We run a Java application distributed across a number of servers, part of which involves the writing and reading of shared files. This side of the application is currently held together by a bunch of rsync cron jobs, so the option of replacing it with an EFS NFS mount that takes care of the high-availability problem was very appealing.
The files are written and served by Tomcat servers, and are non-mission-critical, but at times we serve thousands of such requests each minute. Our infrastructure is on-premise, so the EFS is mounted over a VPN setup. Given the potential for network issues and the non-vital nature of the files, we decided that we would much rather fail-fast and error rather than risk exhausting the Tomcat's threadpool waiting on unavailable IO.
For that, I've looked towards the timeo and retrans parameters of the mount command, with a view to setting these low enough that any network issues simply cause a bunch of IO errors (which the application is fine to handle) rather than a bunch of hanging threads. I'm aware that the AWS recommend not dropping the timeo parameter below 150 (15s), but the following was purely for verifying the behavior of the parameters.
My Testing
I mounted by share with the following command,
mount -t nfs4 -o nfsvers=4.1,rsize=1048576,wsize=1048576,soft,timeo=50,retrans=1 MOUNT_IP:/ efs-test
before revoking access to the fs using the AWS Security Group, and tested how long before an IO error occurred when attempting to ls the mounted fs. Looking at the mount man page and AWS' documentation, I would expect access to the mount to fail after 10 seconds - a 5 second timeout with a single retry.
Results
The timeouts for the ls command were as follows: 15s, 17s, 15s, 10s, 15s, 20s, 109s, 15s.

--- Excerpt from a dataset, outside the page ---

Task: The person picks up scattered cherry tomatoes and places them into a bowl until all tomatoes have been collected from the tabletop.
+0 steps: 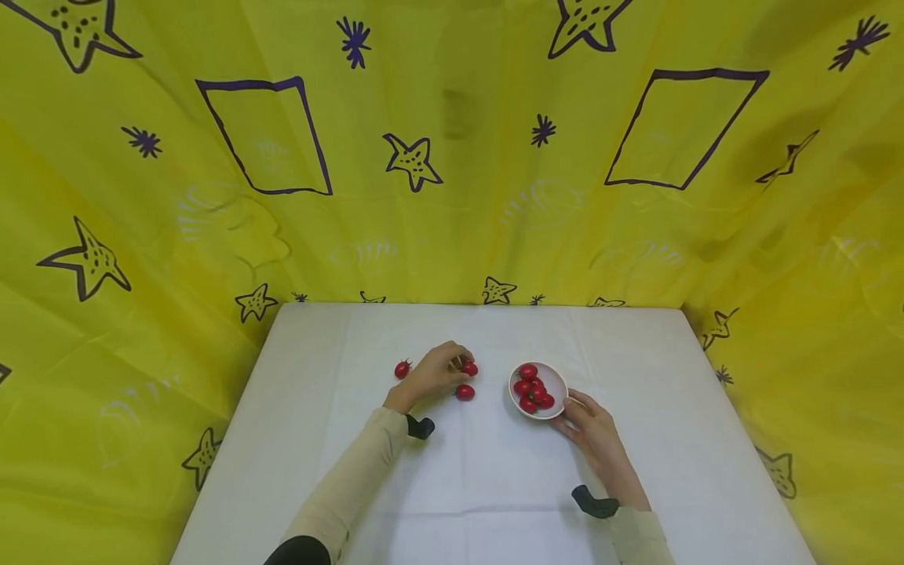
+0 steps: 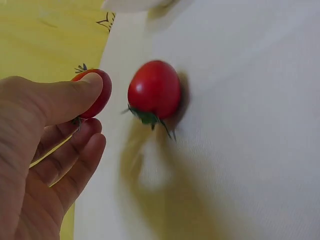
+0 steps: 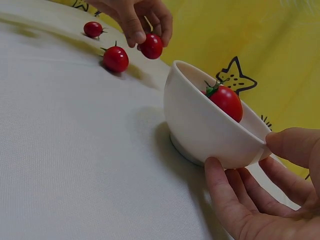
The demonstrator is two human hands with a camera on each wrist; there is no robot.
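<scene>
Beige left sleeve (image 1: 349, 486) nearest the head cam, black wrist piece (image 1: 421, 428) at its cuff. Left hand (image 1: 432, 374): pinching one cherry tomato (image 1: 471, 369), thumb on the skin, opposing finger mostly hidden, others curved alongside. Tip grip makes sense: small, round, smooth fruit, likely bruises or squirts out if squeezed hard. Looks raised off the white tablecloth (image 1: 494, 479); clearance can't be told.

Two loose ones on the cloth, both close to that hand: near tomato (image 1: 464, 392) just beside the held one, outer tomato (image 1: 402, 369) by the wrist. Green stems on, which should limit rolling.

Right hand (image 1: 596, 435): thumb at the rim of the small white bowl (image 3: 200, 125), fingers spread under and along its lower wall. Reads as a steadying hold from one side, leaving the mouth clear toward the left hand. Tomato pile (image 1: 534, 388) inside sits off-centre, left side; maybe slight tip, can't confirm. Curved wall contains them.
</scene>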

ls: cannot access efs-test/: Input/output error
Testing mounting with different timeouts and retry attempts gave even more unpredictable results. I've tried replicating this by mounting an on-premise NFS share and cannot reproduce the unpredictable nature of it. We cannot push this into production whilst there's a chance of a two minute thread-hang in the even of a network issue.
Has anyone else experienced this issue, or can see where I'm going wrong? I don't understand why this issue only occurs when mounting from AWS, since I would have expected the IO-timeout to be enforced on the client side.